I'm working on a new feature for one of my sites. I'm building a comparison engine that user will be able compare widgets. This not an e-commerce thing, it is simply a tool that allow users to compare features of widgets.
The idea is to have link from the widget page, say widget-A to the comparison page /widgets/compare/widget-A.html. Then at that page the user can select another widget to compare to widget-A, so the url would change to /widgets/compare/widget-A.html?item1=widget-B. The page will be updated using XHR-request and the url update using pushState().
The question is what are the SEO implication of this, first thing that comes to mind is duplicate content. I am basically increasing the total number of URL's by number of widgets to the power of 2, well actually to the power of 3 or 5 as I plan to allow multiple widgets to be compared at once. The resulting number is going to be big because my number of widgets is in the order hundreds of thousands. What to do?
On the one hand, the basic data that is displayed on these pages for each widget already exists on the widget page, I'm not really adding anything new in terms of data. So should I simply block this content from indexing?
On the other hand users will certainly be looking for answers to questions such as is widget-A bigger than widget-B. In the current state the user would need to go to two pages to get the answer so Google is unlikely to associate my site with this query, whereas the comparison page would answer this question directly. So having the content indexed would be of interest, for me and for my users. Do I simply leave it up to Google to decide.
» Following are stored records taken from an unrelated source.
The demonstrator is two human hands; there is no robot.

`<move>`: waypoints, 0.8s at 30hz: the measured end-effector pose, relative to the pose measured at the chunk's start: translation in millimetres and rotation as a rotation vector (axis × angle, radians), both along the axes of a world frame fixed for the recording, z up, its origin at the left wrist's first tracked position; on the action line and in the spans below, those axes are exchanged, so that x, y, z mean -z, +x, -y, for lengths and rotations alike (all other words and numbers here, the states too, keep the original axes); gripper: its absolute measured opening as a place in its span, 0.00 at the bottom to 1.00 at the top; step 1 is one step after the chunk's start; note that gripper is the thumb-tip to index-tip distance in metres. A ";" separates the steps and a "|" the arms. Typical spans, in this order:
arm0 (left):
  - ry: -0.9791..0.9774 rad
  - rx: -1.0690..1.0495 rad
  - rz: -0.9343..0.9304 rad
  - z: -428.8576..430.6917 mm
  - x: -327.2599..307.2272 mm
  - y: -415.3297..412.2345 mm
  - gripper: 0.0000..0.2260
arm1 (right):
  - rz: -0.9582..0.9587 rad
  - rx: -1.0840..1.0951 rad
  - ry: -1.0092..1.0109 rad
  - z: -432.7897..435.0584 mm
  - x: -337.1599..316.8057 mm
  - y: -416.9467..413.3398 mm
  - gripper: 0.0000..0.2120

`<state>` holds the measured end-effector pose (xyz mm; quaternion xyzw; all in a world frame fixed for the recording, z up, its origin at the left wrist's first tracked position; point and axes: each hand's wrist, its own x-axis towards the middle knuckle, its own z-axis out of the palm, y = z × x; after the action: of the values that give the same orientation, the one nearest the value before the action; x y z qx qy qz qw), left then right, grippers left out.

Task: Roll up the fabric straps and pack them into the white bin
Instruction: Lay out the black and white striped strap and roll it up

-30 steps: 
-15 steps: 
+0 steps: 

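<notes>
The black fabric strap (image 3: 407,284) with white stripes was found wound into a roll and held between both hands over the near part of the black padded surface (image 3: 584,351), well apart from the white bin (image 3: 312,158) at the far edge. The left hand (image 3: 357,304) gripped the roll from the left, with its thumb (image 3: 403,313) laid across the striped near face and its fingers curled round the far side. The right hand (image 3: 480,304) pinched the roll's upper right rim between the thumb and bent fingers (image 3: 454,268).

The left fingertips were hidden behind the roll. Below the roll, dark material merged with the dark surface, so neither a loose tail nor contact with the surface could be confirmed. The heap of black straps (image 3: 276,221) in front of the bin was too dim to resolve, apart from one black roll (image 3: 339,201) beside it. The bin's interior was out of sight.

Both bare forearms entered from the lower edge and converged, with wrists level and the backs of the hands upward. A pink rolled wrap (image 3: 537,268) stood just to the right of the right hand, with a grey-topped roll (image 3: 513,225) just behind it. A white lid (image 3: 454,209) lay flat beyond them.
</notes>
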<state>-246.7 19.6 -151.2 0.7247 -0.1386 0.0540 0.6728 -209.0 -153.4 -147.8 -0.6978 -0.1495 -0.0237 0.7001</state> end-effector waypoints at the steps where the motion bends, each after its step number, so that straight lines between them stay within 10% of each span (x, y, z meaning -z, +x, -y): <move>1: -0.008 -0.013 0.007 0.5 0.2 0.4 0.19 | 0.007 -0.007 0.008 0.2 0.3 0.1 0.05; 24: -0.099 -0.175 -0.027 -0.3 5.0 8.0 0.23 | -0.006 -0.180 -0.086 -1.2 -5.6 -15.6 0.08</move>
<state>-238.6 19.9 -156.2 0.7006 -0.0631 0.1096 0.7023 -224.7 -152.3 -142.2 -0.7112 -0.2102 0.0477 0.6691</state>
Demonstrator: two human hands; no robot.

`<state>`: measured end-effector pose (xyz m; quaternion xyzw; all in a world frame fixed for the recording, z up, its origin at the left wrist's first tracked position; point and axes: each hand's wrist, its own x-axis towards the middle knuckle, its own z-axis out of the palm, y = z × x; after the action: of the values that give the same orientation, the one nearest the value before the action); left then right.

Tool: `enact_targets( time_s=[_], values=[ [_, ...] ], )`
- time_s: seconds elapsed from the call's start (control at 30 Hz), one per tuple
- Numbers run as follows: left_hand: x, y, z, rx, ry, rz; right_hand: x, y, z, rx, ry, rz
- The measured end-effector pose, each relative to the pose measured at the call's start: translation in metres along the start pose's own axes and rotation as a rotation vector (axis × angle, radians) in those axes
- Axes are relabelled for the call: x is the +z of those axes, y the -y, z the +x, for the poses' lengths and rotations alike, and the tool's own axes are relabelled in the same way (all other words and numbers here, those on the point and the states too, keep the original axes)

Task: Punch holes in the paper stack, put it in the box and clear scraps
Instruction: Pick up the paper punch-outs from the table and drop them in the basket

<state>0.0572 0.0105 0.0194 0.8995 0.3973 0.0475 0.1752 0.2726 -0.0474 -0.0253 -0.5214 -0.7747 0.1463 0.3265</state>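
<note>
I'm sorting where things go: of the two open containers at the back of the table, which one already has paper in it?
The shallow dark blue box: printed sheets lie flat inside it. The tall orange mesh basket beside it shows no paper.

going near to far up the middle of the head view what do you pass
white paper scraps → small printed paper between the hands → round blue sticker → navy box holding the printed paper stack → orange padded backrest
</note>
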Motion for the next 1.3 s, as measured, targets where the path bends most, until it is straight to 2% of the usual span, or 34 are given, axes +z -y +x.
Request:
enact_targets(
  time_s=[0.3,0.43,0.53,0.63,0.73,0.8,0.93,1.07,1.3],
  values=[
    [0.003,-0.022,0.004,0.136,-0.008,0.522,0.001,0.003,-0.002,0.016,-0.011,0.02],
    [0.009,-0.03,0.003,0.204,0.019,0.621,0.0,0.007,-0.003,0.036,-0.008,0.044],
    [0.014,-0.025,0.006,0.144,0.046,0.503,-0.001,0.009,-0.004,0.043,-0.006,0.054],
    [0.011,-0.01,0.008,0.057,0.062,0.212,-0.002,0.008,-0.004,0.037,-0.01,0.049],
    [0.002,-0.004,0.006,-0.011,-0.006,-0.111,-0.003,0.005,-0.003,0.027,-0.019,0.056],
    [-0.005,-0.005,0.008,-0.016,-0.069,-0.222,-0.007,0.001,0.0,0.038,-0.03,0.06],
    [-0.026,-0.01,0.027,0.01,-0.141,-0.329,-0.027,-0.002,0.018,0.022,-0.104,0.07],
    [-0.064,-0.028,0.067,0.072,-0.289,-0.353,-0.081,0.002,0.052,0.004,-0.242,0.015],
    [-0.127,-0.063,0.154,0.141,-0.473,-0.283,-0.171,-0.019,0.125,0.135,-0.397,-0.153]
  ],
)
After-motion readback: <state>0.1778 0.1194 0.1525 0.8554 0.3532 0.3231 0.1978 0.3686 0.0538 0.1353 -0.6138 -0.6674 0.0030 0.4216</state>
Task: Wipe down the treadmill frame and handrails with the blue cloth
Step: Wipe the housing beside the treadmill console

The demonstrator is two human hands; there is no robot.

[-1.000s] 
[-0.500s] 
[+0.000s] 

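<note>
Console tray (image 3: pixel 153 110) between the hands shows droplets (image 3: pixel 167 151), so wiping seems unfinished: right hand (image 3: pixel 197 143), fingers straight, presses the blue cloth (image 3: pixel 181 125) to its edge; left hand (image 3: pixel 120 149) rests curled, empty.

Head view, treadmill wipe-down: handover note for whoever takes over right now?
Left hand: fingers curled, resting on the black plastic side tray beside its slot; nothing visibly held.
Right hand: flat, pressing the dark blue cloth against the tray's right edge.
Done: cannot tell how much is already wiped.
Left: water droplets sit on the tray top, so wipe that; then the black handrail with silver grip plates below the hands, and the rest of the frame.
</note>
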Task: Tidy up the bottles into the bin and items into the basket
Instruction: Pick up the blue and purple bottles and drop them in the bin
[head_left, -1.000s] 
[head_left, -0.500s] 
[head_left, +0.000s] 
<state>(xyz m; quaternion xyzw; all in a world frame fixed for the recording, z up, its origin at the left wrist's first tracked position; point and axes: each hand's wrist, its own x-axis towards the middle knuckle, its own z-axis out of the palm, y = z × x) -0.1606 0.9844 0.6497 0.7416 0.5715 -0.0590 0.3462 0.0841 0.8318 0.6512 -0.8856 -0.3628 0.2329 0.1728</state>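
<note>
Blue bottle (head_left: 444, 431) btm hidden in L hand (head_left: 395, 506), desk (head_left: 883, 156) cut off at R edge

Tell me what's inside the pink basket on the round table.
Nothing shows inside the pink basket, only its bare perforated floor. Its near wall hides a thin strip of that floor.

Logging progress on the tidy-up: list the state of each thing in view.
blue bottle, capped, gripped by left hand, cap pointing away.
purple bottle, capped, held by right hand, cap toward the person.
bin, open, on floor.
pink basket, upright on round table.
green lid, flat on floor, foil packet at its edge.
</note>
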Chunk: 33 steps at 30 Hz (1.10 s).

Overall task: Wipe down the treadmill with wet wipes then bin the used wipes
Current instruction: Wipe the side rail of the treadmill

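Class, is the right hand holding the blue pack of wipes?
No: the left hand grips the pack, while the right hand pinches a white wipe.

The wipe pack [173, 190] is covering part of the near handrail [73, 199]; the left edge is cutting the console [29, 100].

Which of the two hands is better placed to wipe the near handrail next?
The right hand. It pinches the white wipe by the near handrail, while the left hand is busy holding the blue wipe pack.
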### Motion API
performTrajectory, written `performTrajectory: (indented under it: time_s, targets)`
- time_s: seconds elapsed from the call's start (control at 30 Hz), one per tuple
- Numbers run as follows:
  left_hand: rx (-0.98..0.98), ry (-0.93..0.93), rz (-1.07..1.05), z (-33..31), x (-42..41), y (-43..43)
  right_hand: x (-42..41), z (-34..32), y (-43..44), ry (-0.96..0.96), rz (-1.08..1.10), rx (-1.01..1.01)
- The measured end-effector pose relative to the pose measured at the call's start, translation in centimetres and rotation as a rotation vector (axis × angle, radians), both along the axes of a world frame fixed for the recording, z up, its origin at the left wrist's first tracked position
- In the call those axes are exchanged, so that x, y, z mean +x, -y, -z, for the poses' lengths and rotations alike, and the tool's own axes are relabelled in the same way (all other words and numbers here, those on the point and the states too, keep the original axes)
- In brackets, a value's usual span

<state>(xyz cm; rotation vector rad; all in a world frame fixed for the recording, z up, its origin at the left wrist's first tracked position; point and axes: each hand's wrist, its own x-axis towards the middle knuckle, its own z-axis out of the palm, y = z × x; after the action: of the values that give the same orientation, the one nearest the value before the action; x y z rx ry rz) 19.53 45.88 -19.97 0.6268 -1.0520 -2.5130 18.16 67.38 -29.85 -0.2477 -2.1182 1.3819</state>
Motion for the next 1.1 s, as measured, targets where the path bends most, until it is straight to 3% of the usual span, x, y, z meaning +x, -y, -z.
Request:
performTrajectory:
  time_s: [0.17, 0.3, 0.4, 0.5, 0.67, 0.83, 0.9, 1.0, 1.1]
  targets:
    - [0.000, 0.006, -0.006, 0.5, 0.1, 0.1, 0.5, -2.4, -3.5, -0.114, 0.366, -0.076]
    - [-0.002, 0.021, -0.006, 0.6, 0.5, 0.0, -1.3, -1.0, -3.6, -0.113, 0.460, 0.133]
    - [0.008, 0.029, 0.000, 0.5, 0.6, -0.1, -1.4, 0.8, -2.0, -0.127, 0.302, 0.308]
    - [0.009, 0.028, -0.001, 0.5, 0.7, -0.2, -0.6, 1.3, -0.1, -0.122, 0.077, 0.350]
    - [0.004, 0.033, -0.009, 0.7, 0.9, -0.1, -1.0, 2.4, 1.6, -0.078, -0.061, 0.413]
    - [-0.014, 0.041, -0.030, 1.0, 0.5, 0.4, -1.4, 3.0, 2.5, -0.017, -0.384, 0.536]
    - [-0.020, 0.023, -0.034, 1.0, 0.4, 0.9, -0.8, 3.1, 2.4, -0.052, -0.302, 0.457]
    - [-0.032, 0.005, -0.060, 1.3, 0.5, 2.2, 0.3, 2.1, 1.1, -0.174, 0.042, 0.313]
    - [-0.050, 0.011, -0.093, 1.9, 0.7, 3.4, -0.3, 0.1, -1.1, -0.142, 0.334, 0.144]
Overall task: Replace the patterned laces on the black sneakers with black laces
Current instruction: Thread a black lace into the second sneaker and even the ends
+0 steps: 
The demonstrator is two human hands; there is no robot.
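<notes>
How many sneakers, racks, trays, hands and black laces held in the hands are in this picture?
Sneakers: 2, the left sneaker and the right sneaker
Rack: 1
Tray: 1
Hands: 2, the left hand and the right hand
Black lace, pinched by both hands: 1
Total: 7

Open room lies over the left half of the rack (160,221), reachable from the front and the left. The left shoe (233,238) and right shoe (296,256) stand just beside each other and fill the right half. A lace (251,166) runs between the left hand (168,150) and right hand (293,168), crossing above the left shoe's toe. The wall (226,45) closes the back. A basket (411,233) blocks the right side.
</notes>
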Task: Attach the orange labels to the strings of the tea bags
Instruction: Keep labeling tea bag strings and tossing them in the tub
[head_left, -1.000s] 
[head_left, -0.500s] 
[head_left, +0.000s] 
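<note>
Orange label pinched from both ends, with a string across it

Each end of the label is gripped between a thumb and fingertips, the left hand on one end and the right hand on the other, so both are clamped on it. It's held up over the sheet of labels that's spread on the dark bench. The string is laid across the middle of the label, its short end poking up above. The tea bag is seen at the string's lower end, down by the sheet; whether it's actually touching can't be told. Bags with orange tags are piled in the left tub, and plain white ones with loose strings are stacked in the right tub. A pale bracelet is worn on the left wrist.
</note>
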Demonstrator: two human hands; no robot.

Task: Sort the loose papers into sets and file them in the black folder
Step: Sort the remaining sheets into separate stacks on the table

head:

I plan to include links to specific comparison pages from the widget page. So there would be links from the Widget-A page to compare similar widgets, say Widget-Aa. I already have a list of links to the similar widget pages. This would lead to Google to naturally discover pages and would restrict the total number of pages to index, but it would restrict the types of comparison only to like items and which may not necessarily to the comparison of highest interest. (if that makes any sense?). Simply put Google would index widget-A vs widget-Aa (highly similar, low interest) but would never discover or index widget-A vs. widget-Z (low similarity, high interest).
Any ideas? Am I over thinking this? Build it and they will come.